TASK TO CARRY OUT
Verbatim output, no pictures: the lines from the beginning of the material through the line with "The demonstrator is", both ends kept.

SOURCE DATA
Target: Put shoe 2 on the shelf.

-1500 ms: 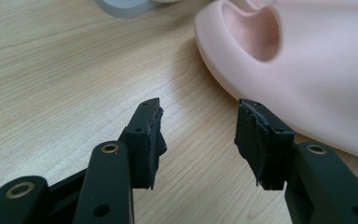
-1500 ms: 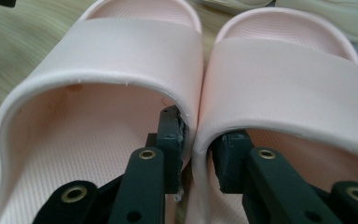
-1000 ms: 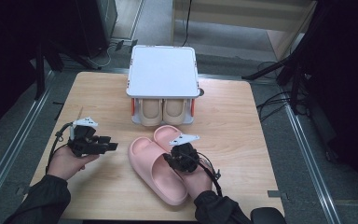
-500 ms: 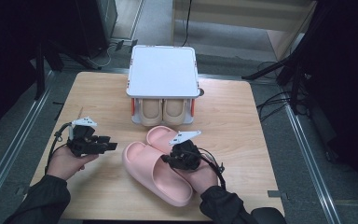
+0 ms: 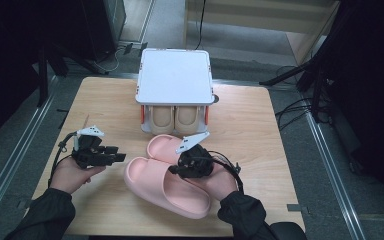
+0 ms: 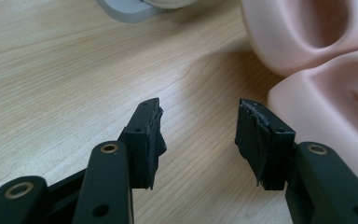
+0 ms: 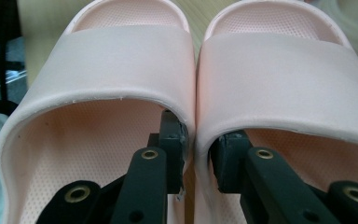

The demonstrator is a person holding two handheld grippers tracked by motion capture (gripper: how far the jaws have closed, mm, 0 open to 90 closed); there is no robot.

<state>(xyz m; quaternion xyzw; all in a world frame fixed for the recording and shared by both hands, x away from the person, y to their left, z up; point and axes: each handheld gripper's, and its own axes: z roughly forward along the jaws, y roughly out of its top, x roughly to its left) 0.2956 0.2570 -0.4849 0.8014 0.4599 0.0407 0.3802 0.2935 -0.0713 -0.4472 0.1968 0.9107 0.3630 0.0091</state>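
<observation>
Two pink slippers lie side by side, the near one (image 5: 165, 189) and the far one (image 5: 161, 146), tilted up off the wooden table (image 5: 260, 125). My right gripper (image 5: 180, 170) is shut on their two inner side walls, pinching them together. In the right gripper view one jaw sits inside the left slipper (image 7: 121, 60) and the other inside the right slipper (image 7: 279, 70), with the gripper (image 7: 196, 154) clamped on both walls. My left gripper (image 5: 120, 154) rests low at the table's left, open with nothing in it, and points at the slippers. Its view shows the gripper (image 6: 198, 135) over bare wood, with the slippers (image 6: 335, 98) at the right.
A small rack with a white square top (image 5: 174, 75) stands at the back middle of the table. A pair of tan slippers (image 5: 174, 119) sits under it. Dark stands and cables surround the table on the floor.
My right gripper has risen with the two pink slippers, and the pair has swung to lie more across the table. The left gripper has stayed put.
</observation>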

SOLUTION TO THIS EXERCISE
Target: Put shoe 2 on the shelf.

-1500 ms: 
-1500 ms: 
-1000 ms: 
-500 ms: 
+0 ms: 
+0 ms: 
+0 ms: 

The demonstrator is a person holding two handheld grippers tracked by motion capture (gripper: how far the jaws have closed, mm, 0 open to 90 closed); there is no robot.

That concludes the answer.